Designing Agentic AI: ReAct to Plan-and-Execute
Agentic AI is the shift from "ask a question, get an answer" to "give a goal, let the system figure it out." Instead of a single LLM call, agentic systems involve loops of reasoning, tool use, and decision-making.
But not all agent architectures are equal. Choosing the right pattern depends on your use case.
Pattern 1: ReAct (Reason + Act)
The simplest agentic pattern. The LLM alternates between thinking and acting in a loop:
Thought: I need to find the pump specifications
Action: search_database("pump P-101 specs")
Observation: Found specs - rated flow: 500 GPM, max pressure: 150 PSI
Thought: Now I need to check if current readings exceed limits
Action: get_sensor_data("P-101", "pressure")
Observation: Current pressure: 145 PSI
Thought: Pressure is approaching the limit. I should flag this.
Answer: Pump P-101 is operating at 97% of max pressure rating...
Best for: Simple tool-use scenarios, Q&A with data retrieval, straightforward tasks.
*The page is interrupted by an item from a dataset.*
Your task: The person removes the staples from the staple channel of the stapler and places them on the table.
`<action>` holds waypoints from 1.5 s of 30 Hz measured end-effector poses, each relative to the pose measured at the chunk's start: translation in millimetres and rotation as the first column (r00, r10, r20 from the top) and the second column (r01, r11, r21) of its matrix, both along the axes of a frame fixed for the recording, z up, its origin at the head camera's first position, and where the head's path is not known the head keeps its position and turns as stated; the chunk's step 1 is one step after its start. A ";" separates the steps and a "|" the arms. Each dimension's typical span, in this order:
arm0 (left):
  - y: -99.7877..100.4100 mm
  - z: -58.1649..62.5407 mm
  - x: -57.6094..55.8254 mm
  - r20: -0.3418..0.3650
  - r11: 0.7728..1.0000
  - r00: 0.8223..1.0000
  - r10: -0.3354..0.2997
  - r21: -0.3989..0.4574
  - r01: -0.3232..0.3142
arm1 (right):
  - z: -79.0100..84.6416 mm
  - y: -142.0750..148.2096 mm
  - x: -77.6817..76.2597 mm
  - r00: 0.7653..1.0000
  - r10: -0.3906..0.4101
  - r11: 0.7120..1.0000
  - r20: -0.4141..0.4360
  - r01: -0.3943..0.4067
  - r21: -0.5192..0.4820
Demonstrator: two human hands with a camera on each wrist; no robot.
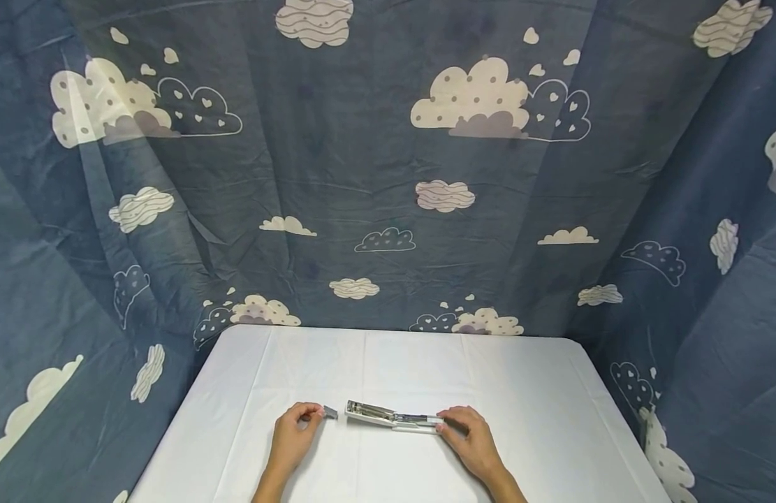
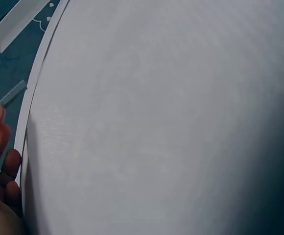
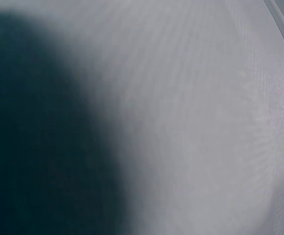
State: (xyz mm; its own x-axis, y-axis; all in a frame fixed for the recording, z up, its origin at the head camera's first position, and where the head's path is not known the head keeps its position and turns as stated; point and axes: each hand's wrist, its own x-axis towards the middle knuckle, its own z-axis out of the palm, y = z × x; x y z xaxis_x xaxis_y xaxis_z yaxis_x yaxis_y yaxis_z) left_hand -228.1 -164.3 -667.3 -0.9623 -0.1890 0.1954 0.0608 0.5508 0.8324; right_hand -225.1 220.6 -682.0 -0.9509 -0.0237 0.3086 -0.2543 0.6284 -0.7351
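Note:
My left hand (image 1: pixel 293 434) pinches a short grey strip of staples (image 1: pixel 330 413) between thumb and fingertips, its free end pointing right. To the right of the strip, across a small gap, lies a white stapler (image 1: pixel 370 416) opened out long, with its metal inside showing. My right hand (image 1: pixel 472 439) grips the stapler's right end between thumb and fingers. The left wrist view shows the staple strip (image 2: pixel 13 93) sticking out from the fingertips, with the stapler's white end (image 2: pixel 17 27) beyond it. The right hand is out of sight in the right wrist view.
A white table (image 1: pixel 513 377) with faint fold lines in its cover lies under both hands. Dark blue curtain (image 1: pixel 337 154) with a cloud print hangs behind the table and along its left and right sides.

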 end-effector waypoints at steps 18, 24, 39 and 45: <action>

Limitations: Can get stuck in loops, no upfront planning, poor at multi-step tasks requiring coordination.
Pattern 2: Plan-and-Execute
The system first creates a plan, then executes each step:
Plan:
1. Retrieve equipment specifications for P-101
2. Pull current sensor readings
3. Compare against operational limits
4. Check maintenance history
5. Generate risk assessment
Executing step 1...
Executing step 2...
[continues through plan]
Best for: Complex multi-step tasks, workflows requiring specific ordering, tasks where you want transparency into the process.
Limitations: Rigid plans may not adapt well to unexpected results. Replanning adds latency.
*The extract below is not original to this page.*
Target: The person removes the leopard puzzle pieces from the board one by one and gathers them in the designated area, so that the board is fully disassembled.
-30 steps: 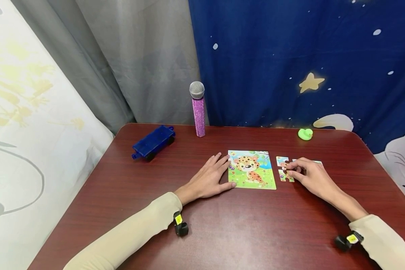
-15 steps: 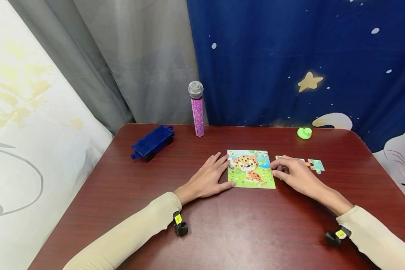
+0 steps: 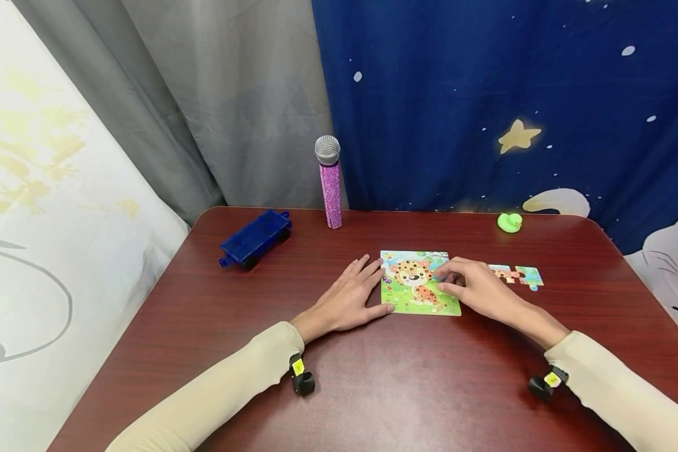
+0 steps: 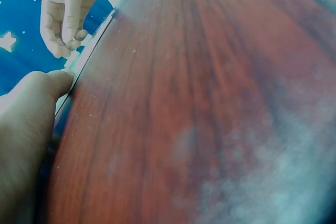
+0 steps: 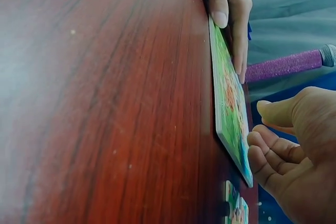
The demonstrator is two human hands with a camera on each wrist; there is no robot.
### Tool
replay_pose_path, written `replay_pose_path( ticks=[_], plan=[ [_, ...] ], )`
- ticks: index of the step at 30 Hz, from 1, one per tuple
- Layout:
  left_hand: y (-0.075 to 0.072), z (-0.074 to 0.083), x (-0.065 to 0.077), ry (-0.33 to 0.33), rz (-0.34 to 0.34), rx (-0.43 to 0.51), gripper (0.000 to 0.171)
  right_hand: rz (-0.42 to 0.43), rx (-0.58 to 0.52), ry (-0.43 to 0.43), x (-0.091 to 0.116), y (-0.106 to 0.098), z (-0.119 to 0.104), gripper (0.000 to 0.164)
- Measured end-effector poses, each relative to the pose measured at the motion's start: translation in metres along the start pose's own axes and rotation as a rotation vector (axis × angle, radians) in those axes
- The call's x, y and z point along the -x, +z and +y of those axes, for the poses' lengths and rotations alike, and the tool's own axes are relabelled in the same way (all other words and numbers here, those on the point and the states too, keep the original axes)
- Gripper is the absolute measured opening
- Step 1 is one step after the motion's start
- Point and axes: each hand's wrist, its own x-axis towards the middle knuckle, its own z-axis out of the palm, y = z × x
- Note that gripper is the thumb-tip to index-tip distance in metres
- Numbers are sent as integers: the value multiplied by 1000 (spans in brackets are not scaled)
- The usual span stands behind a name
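- The left hand point(image 3: 344, 301) is laid at the left side of the puzzle board point(image 3: 395, 298), its fingers extended and a little spread; the board's left edge is touched by fingertips, and its near left corner by the thumb.
- The right hand point(image 3: 480, 285) is held at the board's right side, palm turned inward, fingers loosely bent and thumb kept apart from them; nothing is seen gripped. Whether the board is touched by these fingertips cannot be told.
- Both forearms are angled in from the near side of the board, covered by pale sleeves, with a small black camera strapped at each wrist.
- The board is laid flat on the dark red table point(image 3: 384, 370), its face filled by a spotted cub on green grass; whether this is one sheet or fitted pieces cannot be told.
- Loose puzzle pieces point(image 3: 528, 276) are spread to the right of the board, partly covered by the right hand.
- Beyond the board, a flat-bedded blue wagon point(image 3: 257, 238) is placed far left, a purple microphone point(image 3: 332, 194) is stood upright nearer left, and a green duck point(image 3: 510, 223) is set to the right.
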Motion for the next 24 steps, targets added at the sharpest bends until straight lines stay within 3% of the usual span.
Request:
replay_pose_path(
  ticks=[24],
  plan=[
    [1,0,-1,-7,-3,14,88,-85,-148,49,-17,13,2,21]
  ],
)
Pattern 3: Multi-Agent Architecture
Specialized agents collaborate, each handling a specific domain or task type:
- Judge Agent: Routes queries to the right specialist
- Data Agent: Handles database queries and data retrieval
- Analysis Agent: Performs calculations and comparisons
- Response Agent: Synthesizes findings into coherent answers
Best for: Complex enterprise systems, diverse task types, systems requiring separation of concerns.
Limitations: More complex to build and debug. Inter-agent communication adds overhead.
Choosing the Right Pattern
| Factor | ReAct | Plan-and-Execute | Multi-Agent |
|---|---|---|---|
| Complexity | Low | Medium | High |
| Task types | Simple | Sequential | Diverse |
| Transparency | Medium | High | Medium |
| Reliability | Lower | Higher | Highest |
| Latency | Low | Medium | Higher |
| Build effort | Days | Weeks | Months |
My Take
For most production systems, I start with Plan-and-Execute and graduate to multi-agent when the task diversity demands it. ReAct is great for prototyping but often too brittle for production.
The key insight: the agent architecture should match the complexity of the problem domain, not the other way around. Don't build a multi-agent system when a simple ReAct loop will do.